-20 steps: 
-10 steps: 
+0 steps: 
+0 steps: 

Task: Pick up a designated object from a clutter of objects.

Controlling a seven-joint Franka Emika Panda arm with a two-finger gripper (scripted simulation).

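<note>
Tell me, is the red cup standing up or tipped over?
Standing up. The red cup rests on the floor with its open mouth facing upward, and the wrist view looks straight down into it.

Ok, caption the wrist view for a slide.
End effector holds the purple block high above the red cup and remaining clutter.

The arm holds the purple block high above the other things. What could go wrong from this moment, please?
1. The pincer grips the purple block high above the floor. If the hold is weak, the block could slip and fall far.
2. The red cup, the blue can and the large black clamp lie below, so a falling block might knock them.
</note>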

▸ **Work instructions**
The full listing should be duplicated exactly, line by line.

▸ **Task output**
-20 steps: 
-10 steps: 
+0 steps: 
+0 steps: 

Task: Pick up a designated object from a clutter of objects.

Controlling a seven-joint Franka Emika Panda arm with a two-finger gripper (scripted simulation).

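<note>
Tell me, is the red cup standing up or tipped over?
Standing up. The red cup rests on the floor with its open mouth facing upward, and the wrist view looks straight down into it.

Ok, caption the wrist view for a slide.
End effector holds the purple block high above the red cup and remaining clutter.

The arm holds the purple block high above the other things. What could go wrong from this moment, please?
1. The pincer grips the purple block high above the floor. If the hold is weak, the block could slip and fall far.
2. The red cup, the blue can and the large black clamp lie below, so a falling block might knock them.
</note>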

Nothing more belongs to this answer.